L’évaluation conventionnelle est spécifique à la responsabilité contractuelle où les parties ont la latitude de prévoir d’avance dans leur accord, les modalités de règlement des différends qui interviendraient entre elles. Les clauses élisives de la responsabilité voisinent toujours avec celles fixant un certain plafond. En France, ces deux clauses n’ont pas fait de difficultés, elles sont valables dès lors qu’elles ont été librement voulues et acceptées, sauf cas de dol, c’est-à-dire lorsqu’il y a eu manifestement une faute intentionnelle de la part d’une partie, ayant pour objet de tromper ou de nuire l’autre partie (il s’agit là de la faute dite dolosive). De telles clauses sont également exclues en cas de faute inexcusable d’une des parties au contrat, appelée encore faute de témérité, apparue dans le Droit des transports maritimes à la faveur du protocole du 23 février 1968 portant modification de la convention du 25 août 1924. Cependant, ce protocole n’ayant pas été ratifié par l’Etat de Côte d’Ivoire, le Droit positif ivoirien continue de faire référence au dol qui résulte de la convention de Bruxelles de 1924.

En Côte d’Ivoire, la pratique des clauses limitatives de la réparation est très courante dans la corporation des entreprises de manutention portuaire. Ces dernières les insèrent dans les formulaires destinés à la clientèle ou au verso de leurs documents administratifs, tels que les entêtes, les bordereaux de livraison, les cotations, les bordereaux d’interchange, les factures, etc., ou les affichent dans leurs locaux. Dans la majorité des cas, ces clauses ne sont pas acceptées par le cocontractant et ne peuvent donc être considérées comme valables.

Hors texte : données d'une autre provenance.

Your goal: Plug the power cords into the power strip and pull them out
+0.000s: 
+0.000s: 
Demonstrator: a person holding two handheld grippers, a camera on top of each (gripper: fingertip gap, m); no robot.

Même dans l’hypothèse où elles sont voulues et acceptées par les parties, ces clauses n’ont aucun effet devant les tribunaux, qui semblent être guidés par le souci de protéger les victimes, qui sont généralement des novices du commerce maritime ou des analphabètes, contre le professionnalisme des entreprises de manutention. Ainsi, le principe de la réparation intégrale est appliqué dans toute sa rigueur. Mais, à notre avis, la position de la jurisprudence ivoirienne parait abusive et même contraire aux règles d’intangibilité des conventions résultant de l’article 1134 du code civil. Le contrat de manutention étant un contrat consensuel, il devrait déployer ses effets dès lors que les volontés ont été fermes, éclairées, libres et sans équivoque. Il n’appartient donc pas aux tribunaux, sous le prétexte que la clause n’est pas équitable, de les invalider, à moins de démontrer que l’entreprise de manutention a usé de manœuvres dolosives, qui ne doivent pas être confondues avec la faute lourde, comme l’avaient faite au départ certaines juridictions, même si la faute lourde, d’origine romaine, était équipollente au dol (culpa lata dolo aequiparatur). En effet, la faute lourde a été circonscrite par la Cour de cassation française comme la « négligence d’une extrême gravité, confinant au dol » , sans pour autant l’assimiler à la faute dolosive.
Ainsi, pour l’heure, le Droit maritime ivoirien ne reconnait comme seul mode de limitation de la réparation, que les causes d’exonération de responsabilité.